И потом опять слышалось:
— Какой ты милый! Ты совсем не похож на губернатора! Я думала; что ты в орденах, в звездах, в красной ленте. А ты — просто доктор, наш один знакомый в Москве: Всеволод Васильевич.
Гудели голоса, сзади мелькали склоняющиеся лысые головы, звенел шпорами и говорил французские фразы Клейн. Опять шли через залу третьего класса; болевший зубами жандарм отдавал честь; с виноватым, сконфуженным видом стоял молодой носильщик; дверцы коляски отворял победоносный и счастливый Свирин. Все это, как отдельные, не имеющие меж собой связи пятна, мелькало в глазах и, казалось, сразу провалилось сквозь землю. Поехали в город. По бокам шоссе росли парами, как молодые жены и мужья, деревца; город со всеми своими садами, церквами и колокольнями был весь как на блюде. По прямой, наезженной, дороге везли подводах на двадцати какую-то высокую кладь, затянутую парусиной. На парусине черной краской, неровно и неумело были нарисованы три печатные буквы А. Р. И. Чтобы объехать эти подводы, пришлось взять вправо от дороги и сделать крюк почти у кладбища. Когда поворачивали на другую сторону, Свирин наклонился к подводчикам и спросил:
— Что, ребята, везете?
Мужик, рыжий, степенный, в запыленной рубахе, ответил:
— Иконостасы, дяденька! На свечной завод!

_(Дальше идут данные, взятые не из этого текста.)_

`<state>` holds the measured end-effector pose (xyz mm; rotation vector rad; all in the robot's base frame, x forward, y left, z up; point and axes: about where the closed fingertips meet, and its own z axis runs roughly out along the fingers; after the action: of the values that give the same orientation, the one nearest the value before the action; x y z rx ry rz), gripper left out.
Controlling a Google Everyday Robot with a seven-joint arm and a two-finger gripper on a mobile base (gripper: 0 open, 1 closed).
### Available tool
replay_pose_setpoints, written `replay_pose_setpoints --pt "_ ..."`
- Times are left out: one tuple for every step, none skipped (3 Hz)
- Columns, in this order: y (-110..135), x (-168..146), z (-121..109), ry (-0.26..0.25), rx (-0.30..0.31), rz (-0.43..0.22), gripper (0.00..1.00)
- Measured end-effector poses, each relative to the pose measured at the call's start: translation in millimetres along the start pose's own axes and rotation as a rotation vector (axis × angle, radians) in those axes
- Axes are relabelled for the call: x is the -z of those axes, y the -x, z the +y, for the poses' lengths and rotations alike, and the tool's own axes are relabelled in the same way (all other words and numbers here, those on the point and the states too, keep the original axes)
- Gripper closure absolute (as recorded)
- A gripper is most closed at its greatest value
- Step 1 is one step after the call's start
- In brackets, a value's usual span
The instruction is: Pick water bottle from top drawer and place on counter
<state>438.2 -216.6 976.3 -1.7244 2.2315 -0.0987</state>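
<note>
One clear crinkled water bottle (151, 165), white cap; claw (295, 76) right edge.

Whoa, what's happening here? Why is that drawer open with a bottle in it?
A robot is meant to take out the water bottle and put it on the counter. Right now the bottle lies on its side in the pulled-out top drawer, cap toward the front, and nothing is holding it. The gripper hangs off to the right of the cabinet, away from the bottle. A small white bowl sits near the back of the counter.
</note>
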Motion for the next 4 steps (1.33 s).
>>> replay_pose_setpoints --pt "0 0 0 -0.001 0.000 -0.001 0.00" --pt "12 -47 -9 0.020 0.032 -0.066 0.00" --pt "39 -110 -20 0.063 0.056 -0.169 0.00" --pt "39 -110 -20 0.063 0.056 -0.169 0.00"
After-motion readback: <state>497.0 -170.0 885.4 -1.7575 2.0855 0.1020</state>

Когда подъехали к белой узорчатой ограде, то над воротами, совсем близко, стала видна полукруглая яркая картина с трубящими ангелами и людьми в белых саванах, выходящими из могил. Под картиной была сделана надпись по-славянски, с титлами:
«Грядет час, в он же вси сущие в гробах восстанут и оживут».